I just have never actually owned an Amiga, i just know it was an influential computer that was the start of a few great developers and it has many classic games in it, i don't need to play Amiga's version of the Monkey Island games to know they are great for example.

It's just...i haven't actually felt the need to play Amiga games or their versions, i do know about games like Alien Breed, Chaos Engine and others, they just never actually looked good enough to start thinking about playing an Amiga.

But the fact it has such dedicated fans, a homebrew scene and it's influence is still felt on gaming today makes me believe it must have stood the test of time even if i have no experience with it.
 
H

hariseldon

Unconfirmed Member
Only really as nostalgia for those of us who had them. I don't think other people would see the appeal, since Amiga games didn't have an "Identity", like Sega or Nintendo.
Not strictly true. The Amiga was in many ways the precursor to what we think of today as PC gaming, with its rich variety, being home to things that just don’t work well on consoles like Civilisation, Sim City, Populous, Powermonger, Championship Manager, Monkey Island, Operation Stealth, Future Wars, Damocles, Castle Master, Dungeon Master, Cadaver, etc as well as more traditional fare.
 
H

hariseldon

Unconfirmed Member
Hell yeah it has. The Amiga was a significant part of my gaming experience growing up, and its library is has plenty of great 16-bit era titles to offer.


I honestly thought I was the only person who ever played it! It’s honestly one of very few things I ever had any kind of bond with my Dad over. Hours spent trying to figure out that’s you needed fucking cereal to go into space...
 
H

hariseldon

Unconfirmed Member
Ah, the old ST fanboy in denial.

I haven't seen one of those since the 90's! Thanks for the nostalgia :messenger_smiling_with_eyes:

I had an ST and later the Amiga. Both wonderful machines. On the 3D thing he’s full of crap. The ST ran at 8mhz vs the Amiga at 7 so yeah in theory 3D games ran faster on the ST but not by much, and for 2D the Amiga was better with its blitter (the ST didn’t get one till the STE but it was too late at that point and assorted custom chips which the ST lacked.

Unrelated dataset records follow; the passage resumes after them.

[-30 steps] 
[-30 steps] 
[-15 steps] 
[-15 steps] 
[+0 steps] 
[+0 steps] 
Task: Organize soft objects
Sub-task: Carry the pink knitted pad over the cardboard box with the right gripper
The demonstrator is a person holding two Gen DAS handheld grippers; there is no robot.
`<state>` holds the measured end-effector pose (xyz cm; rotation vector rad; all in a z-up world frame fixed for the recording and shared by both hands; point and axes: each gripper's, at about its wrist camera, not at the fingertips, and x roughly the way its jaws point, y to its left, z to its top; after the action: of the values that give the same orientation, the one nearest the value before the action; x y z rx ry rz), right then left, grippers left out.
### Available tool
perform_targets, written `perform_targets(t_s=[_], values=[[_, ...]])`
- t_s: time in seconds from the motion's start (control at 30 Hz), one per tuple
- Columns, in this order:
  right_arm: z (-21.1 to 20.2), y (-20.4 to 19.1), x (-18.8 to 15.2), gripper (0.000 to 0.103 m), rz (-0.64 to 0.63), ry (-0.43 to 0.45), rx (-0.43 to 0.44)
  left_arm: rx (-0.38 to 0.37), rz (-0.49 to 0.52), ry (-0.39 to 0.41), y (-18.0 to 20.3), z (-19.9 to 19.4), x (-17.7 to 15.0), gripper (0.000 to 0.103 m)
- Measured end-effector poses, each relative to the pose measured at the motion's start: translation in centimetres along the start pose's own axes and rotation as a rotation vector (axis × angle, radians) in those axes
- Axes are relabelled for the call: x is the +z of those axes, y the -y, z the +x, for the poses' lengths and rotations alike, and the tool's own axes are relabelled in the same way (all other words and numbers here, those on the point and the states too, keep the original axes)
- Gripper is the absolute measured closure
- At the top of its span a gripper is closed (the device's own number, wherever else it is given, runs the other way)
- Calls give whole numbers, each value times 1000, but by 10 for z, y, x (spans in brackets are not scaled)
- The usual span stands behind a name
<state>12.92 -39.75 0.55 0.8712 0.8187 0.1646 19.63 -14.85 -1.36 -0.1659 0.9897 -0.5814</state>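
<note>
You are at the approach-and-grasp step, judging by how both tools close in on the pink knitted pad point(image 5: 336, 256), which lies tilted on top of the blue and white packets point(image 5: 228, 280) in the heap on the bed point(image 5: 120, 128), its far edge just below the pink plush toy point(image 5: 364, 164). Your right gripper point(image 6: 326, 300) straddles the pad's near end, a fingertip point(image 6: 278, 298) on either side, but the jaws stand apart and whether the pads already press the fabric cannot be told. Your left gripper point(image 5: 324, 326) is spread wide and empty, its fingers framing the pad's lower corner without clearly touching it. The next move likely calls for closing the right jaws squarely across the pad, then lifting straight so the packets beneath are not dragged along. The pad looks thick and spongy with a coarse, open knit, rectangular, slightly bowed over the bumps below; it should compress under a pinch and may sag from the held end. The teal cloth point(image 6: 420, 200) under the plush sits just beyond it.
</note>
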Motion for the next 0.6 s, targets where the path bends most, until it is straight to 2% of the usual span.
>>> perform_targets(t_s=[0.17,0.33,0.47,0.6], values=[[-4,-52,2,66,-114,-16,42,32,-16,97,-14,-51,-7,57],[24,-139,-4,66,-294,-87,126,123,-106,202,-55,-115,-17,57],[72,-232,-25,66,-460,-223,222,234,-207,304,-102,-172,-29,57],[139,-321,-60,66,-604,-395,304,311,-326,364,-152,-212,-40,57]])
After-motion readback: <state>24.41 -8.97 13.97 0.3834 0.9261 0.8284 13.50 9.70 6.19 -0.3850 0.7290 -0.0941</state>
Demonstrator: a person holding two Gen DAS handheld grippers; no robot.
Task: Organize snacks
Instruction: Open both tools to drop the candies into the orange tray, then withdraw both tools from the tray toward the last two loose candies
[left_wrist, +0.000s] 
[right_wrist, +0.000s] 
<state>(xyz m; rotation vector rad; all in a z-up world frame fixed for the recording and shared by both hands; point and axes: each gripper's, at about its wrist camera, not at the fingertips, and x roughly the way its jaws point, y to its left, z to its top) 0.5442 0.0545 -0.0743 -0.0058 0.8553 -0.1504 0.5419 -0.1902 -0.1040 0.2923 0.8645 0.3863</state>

The ST was my machine for years and I loved it, especially for MIDI and writing games, but the Amiga was a better computer.
 

petran79

Banned
I'd argue that had the Sharp X68000 come out in the west circa 1987 it would have challenged the Amiga much more than the ST EVER did....that machine could do arcade perfect conversions better than the Amiga I think...and its true that whenever there were multi-platform games out the Amiga version wouldn't look as good as compared to the console conversions...ie CoolSpot, Lost Vikings, Mortal Kombat, Streetfighter 2, to name but a few.....and the CD32 should have had the kind of catalogue the 3DO had, which truly did show the 32 bit difference...(from a graphics point of view..) otherwise the CD32 was no better than the Mega CD....(aside from OK better looking FMV.)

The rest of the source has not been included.